Laila didn’t respond. But for a moment she looked—or perhaps he was deluding himself—as if she were on the verge of laughter. With a small smile, she tucked the flower into her sleeve and kept moving forward.
THE MIND FORGEDmap led them to the outskirts of an abandoned quarantine station. Some distance away stood the ruins of a church. Behind it, a lonely belfry tower with bricks the color of old blood loomed against the winter clouds. The air tasted of salt and rust.
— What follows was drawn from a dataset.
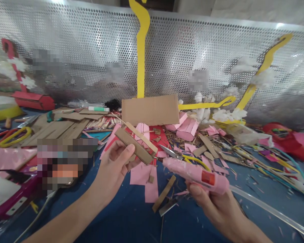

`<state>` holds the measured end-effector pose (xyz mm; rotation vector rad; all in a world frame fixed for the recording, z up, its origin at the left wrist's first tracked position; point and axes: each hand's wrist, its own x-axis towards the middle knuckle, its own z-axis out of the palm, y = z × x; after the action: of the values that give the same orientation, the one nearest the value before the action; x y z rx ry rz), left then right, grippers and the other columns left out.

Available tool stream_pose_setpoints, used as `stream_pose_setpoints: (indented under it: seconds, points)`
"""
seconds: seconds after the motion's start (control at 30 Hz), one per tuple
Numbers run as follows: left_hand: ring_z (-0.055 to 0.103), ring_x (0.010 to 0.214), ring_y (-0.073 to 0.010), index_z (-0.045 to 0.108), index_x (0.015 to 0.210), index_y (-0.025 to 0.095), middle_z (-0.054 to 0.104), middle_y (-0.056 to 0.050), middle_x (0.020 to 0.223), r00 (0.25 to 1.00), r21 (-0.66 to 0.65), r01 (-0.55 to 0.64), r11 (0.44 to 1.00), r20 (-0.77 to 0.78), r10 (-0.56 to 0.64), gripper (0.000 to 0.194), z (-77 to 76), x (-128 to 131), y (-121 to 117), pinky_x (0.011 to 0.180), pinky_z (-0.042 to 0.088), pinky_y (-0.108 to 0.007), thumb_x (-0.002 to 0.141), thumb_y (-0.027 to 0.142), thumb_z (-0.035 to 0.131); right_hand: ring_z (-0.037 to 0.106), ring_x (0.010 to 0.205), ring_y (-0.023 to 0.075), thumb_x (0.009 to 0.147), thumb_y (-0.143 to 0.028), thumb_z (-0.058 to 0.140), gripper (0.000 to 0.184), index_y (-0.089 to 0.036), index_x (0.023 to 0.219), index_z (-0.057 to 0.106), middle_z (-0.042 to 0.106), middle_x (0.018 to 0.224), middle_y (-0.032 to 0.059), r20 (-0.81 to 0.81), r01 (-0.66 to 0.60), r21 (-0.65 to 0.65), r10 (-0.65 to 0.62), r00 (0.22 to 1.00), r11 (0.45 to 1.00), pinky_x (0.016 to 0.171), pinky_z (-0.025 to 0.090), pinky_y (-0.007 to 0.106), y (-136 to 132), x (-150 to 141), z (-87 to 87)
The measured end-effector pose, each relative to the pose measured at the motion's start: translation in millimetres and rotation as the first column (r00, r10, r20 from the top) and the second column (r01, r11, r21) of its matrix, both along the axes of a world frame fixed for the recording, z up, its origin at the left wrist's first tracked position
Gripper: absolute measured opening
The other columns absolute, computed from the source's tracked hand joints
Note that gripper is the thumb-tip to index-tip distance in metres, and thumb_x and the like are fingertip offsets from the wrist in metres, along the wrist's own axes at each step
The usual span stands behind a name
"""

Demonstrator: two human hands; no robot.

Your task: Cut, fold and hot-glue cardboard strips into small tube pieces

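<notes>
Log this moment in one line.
left hand: holding cardboard piece | right hand: gripping pink glue gun, nozzle at cardboard's end

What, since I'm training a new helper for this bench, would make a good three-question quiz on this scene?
1. Multiple choice: what does the left hand hold?
A) a marker
B) a strip of brown cardboard
C) a pair of scissors

2. True or false: the right hand holds the pink glue gun.

3. Fill in the missing word: the tall wavy strip rising above the large cardboard panel is coloured ____.

Key: 1 B; 2 true; 3 yellow.
</notes>
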<state>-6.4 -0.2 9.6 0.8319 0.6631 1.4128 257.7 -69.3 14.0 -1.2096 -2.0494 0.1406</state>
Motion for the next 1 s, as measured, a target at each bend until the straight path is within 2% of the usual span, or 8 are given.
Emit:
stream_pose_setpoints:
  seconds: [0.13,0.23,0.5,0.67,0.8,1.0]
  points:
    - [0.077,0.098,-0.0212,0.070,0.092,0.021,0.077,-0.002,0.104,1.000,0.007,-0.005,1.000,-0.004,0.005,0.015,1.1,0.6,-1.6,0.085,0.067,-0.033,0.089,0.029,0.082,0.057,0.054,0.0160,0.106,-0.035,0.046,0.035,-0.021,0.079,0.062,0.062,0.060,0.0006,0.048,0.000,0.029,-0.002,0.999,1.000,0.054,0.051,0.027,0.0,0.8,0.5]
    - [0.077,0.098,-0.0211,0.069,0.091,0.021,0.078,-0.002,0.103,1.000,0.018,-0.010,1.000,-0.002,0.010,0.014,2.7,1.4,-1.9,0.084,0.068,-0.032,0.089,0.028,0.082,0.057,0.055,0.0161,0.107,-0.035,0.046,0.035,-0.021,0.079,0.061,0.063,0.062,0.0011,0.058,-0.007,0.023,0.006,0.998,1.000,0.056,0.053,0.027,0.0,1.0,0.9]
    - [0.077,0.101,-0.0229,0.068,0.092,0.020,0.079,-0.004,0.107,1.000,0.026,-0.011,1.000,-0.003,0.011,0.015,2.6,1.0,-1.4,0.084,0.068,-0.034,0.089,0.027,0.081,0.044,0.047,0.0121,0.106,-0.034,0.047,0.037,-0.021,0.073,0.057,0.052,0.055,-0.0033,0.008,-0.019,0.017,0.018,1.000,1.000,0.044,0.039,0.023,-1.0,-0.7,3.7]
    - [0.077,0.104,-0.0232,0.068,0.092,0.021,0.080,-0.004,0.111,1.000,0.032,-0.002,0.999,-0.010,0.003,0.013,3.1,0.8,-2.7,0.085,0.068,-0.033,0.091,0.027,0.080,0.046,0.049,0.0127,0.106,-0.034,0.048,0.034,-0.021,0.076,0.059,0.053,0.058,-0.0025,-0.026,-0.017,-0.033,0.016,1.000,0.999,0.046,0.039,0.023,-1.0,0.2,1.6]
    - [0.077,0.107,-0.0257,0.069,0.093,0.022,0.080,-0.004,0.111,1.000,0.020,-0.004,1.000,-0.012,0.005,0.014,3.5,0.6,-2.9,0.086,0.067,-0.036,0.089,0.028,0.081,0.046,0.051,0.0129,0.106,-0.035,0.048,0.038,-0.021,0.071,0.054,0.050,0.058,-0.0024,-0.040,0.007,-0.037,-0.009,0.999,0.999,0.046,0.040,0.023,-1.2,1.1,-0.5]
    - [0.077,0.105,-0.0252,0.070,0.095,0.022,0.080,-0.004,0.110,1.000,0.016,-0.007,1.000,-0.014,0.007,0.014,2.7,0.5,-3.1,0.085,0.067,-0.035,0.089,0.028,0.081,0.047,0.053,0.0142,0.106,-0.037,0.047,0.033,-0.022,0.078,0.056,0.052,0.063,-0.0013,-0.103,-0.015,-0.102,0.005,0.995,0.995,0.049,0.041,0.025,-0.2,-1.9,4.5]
On the ground, Séverin saw nothing but piles of bricks, rags trampled into the ground, and the eerie remains of hastily thrown down shovels. He did not wish to think how many souls were buried beneath the ground he stood on.
“Where’s the siren statue?” asked Enrique, turning around. “It… it should be here.”
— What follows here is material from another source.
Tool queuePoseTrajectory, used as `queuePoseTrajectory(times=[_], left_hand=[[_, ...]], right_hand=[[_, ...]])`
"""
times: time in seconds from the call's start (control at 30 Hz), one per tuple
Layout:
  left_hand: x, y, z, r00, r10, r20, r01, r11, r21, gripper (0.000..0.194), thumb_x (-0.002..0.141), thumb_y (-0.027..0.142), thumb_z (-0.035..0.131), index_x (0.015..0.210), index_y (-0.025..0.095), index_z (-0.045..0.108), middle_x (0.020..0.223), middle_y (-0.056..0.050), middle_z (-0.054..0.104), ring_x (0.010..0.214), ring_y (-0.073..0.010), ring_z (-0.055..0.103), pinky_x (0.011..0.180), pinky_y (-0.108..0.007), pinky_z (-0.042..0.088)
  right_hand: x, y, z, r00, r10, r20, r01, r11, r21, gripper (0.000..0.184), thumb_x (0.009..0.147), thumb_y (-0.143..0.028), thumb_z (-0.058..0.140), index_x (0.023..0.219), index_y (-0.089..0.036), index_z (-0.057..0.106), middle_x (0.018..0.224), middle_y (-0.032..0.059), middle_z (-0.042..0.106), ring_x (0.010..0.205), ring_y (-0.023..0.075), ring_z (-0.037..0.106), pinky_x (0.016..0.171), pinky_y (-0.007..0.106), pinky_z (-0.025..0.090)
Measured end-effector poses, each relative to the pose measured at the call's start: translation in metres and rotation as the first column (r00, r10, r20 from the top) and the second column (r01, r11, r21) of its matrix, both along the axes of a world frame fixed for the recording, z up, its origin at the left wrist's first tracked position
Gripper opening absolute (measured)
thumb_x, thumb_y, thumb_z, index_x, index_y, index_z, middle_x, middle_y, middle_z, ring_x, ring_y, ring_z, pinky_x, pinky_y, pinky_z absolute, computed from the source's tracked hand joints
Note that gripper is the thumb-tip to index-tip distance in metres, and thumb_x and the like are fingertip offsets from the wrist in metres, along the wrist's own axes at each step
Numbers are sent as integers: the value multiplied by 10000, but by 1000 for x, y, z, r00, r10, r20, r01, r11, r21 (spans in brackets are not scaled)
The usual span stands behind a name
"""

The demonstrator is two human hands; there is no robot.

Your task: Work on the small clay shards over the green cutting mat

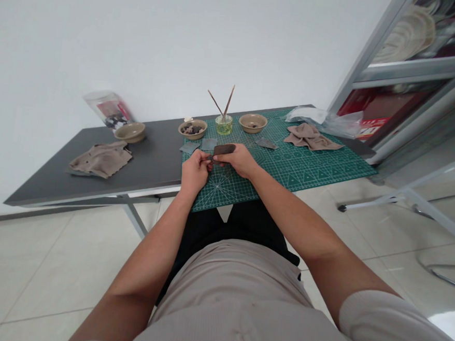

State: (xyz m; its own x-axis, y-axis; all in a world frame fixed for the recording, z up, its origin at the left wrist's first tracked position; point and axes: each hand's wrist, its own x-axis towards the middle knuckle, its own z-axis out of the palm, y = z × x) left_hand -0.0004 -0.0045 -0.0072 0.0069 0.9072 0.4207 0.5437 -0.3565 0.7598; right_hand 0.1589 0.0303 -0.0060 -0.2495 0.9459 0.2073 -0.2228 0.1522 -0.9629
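Note:
Over the green cutting mat both my hands come together. My right hand is closed around a dark brown, flat rectangular piece that looks like folded sandpaper. Its lower edge meets the fingertips of my left hand, which pinch something too small to make out. Just beyond my hands lie small grey sheets, one a grey-blue square and another a grey square. A darker grey sheet rests to the right of them.
At the back stand a bowl of small dark pieces, a glass jar with two thin sticks, and another bowl. Brown cloths lie left and right. A third bowl and plastic bags sit near the wall.

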Motion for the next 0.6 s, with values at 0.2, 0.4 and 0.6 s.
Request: queuePoseTrajectory(times=[0.2,0.4,0.6], left_hand=[[-1,1,-1,999,17,33,-17,1000,-2,92,805,149,503,834,217,558,671,30,662,617,-141,634,674,-263,492],[-1,2,-1,1000,-18,15,18,1000,6,99,810,147,504,836,220,567,673,34,664,631,-142,642,694,-269,499],[-2,2,-2,1000,-17,26,17,1000,5,102,807,147,505,838,218,572,659,37,657,626,-143,640,686,-269,498]], right_hand=[[1,-1,1,1000,28,6,-27,1000,-9,302,570,-282,812,811,-123,722,752,27,704,684,142,627,596,255,525],[1,1,-2,1000,12,4,-12,1000,-2,338,580,-333,822,826,-122,729,767,39,711,695,152,635,584,257,524],[0,1,-1,1000,-4,-1,4,1000,-23,300,548,-290,831,777,-125,731,725,30,701,663,143,622,567,254,514]])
Laila drew her shawl tighter. “What was this place?”
Séverin glanced down. They were standing in the remains of a former room. Or perhaps a courtyard, judging by the bleached rubble of a fountain. Thin, metal beds lay in various stages of ruin. Along the broken semicircle of the wall, black ivy clambered around the stone, slowly choking the pillars that might have once adorned the circumference.
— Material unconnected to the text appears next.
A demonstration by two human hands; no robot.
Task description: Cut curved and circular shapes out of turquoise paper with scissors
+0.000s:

“I think it was a convalescence room…” said Séverin, toeing a piece of broken glass. It was uncommonly large, more like a panel that would have belonged in a skylight rather than a window. “Whoever hid the entrance in ancient times would not have used something that could be easily removed… so what happened when it was found again once people started building stations here? Did they find the statue bust and try to hide it? Or celebrate it?”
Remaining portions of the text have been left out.